→ **EXERCISE GOAL**
The answer must give back every line of the data exactly, with no pictures.

→ **Stored items**
════

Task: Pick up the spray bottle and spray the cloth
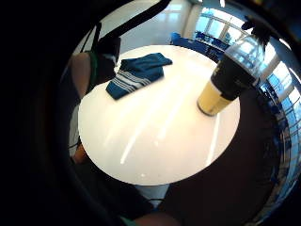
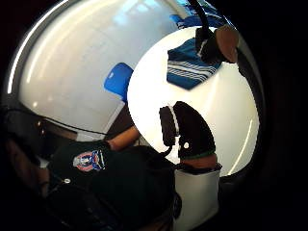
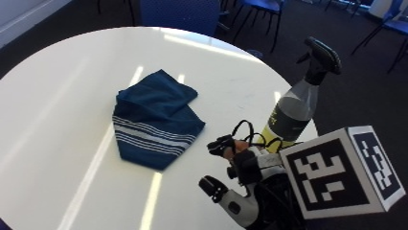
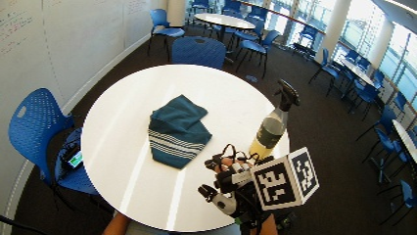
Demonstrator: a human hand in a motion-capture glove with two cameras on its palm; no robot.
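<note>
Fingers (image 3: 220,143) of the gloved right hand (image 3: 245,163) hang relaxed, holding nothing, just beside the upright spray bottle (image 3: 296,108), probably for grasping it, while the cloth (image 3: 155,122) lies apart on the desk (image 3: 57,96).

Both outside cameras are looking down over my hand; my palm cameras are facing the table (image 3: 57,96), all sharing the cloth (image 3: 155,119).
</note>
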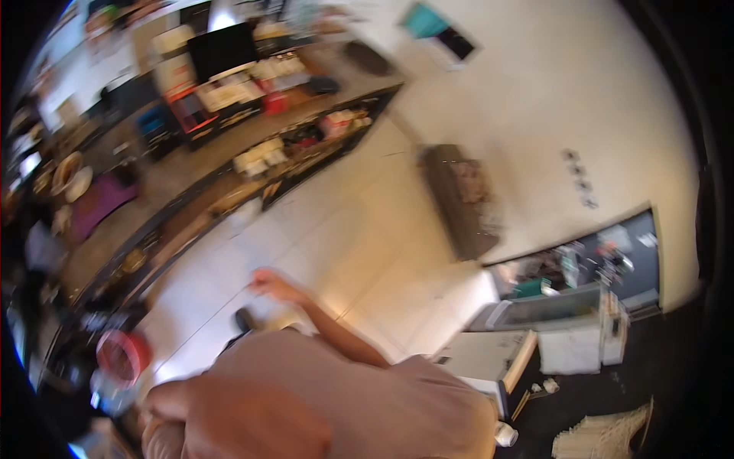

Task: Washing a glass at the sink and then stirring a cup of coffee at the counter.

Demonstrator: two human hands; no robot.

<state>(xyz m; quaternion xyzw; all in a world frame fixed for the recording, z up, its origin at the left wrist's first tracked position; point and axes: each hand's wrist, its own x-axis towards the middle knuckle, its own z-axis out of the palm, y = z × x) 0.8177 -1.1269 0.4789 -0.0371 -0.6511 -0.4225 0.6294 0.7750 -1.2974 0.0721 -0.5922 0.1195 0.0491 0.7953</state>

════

→ **WRITTEN SOLUTION**
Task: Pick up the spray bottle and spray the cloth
Demonstrator: a human hand in a motion-capture glove with two cameras on its palm; no robot.
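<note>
Fingers (image 3: 220,143) of the gloved right hand (image 3: 245,163) hang relaxed, holding nothing, just beside the upright spray bottle (image 3: 296,108), probably for grasping it, while the cloth (image 3: 155,122) lies apart on the desk (image 3: 57,96).

Both outside cameras are looking down over my hand; my palm cameras are facing the table (image 3: 57,96), all sharing the cloth (image 3: 155,119).
</note>
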
Task: Washing a glass at the sink and then stirring a cup of coffee at the counter.

Demonstrator: two human hands; no robot.

<state>(xyz m; quaternion xyzw; all in a world frame fixed for the recording, z up, its origin at the left wrist's first tracked position; point and axes: each hand's wrist, its own x-axis towards the middle knuckle, its own z-axis out of the palm, y = z × x) 0.8177 -1.1269 0.4789 -0.0371 -0.6511 -0.4225 0.6294 0.7750 -1.2974 0.0721 -0.5922 0.1195 0.0491 0.7953</state>

Nothing further is needed for the answer.